_REQUIRED ACTION_.
When the line containing "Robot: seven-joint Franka" appears in the data below, begin copying there and stop only after the line containing "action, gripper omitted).".

= Beginning of Section =

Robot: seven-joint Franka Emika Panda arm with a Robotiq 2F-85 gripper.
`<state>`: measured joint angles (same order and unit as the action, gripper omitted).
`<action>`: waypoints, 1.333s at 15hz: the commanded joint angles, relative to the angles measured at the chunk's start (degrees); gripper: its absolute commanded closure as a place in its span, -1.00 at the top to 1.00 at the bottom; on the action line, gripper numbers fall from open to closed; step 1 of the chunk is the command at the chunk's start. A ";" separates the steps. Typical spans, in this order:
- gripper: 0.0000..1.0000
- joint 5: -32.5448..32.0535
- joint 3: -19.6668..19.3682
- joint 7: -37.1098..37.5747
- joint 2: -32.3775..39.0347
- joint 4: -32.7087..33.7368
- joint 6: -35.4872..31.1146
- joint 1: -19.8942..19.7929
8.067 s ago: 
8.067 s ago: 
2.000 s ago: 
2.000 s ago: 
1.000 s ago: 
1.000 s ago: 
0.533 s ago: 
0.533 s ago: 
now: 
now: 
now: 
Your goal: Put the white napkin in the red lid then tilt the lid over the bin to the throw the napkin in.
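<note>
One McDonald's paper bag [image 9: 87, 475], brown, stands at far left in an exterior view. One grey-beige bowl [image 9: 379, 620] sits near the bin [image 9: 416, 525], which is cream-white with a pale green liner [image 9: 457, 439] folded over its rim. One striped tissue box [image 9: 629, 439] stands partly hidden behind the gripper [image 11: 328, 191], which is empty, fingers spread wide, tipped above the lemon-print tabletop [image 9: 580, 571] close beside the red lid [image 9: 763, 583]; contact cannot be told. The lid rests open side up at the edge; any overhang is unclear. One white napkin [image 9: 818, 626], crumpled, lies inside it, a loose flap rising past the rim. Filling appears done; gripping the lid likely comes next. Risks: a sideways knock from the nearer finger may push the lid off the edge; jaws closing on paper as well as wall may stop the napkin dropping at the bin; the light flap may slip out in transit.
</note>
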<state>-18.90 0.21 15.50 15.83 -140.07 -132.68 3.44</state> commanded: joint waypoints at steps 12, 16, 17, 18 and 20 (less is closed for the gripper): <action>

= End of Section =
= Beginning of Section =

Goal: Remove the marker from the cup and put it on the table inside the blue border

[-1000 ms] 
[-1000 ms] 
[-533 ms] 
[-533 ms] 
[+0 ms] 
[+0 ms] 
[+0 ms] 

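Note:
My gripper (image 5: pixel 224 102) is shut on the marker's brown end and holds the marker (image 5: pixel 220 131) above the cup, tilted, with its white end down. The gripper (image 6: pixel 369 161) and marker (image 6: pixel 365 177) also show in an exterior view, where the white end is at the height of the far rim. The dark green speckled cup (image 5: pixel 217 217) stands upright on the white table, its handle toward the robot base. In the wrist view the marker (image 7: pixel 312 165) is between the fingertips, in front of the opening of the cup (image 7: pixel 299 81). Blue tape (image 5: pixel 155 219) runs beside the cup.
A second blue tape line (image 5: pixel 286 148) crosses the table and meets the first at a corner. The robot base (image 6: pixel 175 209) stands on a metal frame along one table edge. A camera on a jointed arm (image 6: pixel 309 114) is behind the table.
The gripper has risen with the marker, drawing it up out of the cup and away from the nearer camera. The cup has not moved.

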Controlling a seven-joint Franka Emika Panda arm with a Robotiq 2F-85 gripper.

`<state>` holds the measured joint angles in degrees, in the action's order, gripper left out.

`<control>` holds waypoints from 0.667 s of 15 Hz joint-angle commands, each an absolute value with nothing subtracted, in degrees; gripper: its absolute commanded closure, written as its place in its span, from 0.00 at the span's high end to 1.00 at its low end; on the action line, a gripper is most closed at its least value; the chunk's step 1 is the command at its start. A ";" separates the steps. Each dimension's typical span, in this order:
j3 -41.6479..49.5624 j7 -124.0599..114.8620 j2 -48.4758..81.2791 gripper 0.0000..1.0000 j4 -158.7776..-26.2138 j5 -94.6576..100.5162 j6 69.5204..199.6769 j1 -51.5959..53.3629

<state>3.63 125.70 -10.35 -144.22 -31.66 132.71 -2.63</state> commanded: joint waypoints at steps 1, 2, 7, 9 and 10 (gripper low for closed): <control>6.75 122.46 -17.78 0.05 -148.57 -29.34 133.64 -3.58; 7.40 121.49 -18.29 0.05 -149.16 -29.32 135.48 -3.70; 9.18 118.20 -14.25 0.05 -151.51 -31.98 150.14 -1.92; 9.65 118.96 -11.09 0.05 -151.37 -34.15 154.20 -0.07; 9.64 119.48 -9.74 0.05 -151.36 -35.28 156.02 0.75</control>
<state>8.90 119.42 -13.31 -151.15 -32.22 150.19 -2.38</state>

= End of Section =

_COMPLETED TASK_.
Robot: seven-joint Franka Emika Panda arm with a Robotiq 2F-85 gripper.
`<state>`: measured joint angles (same order and unit as the action, gripper omitted).

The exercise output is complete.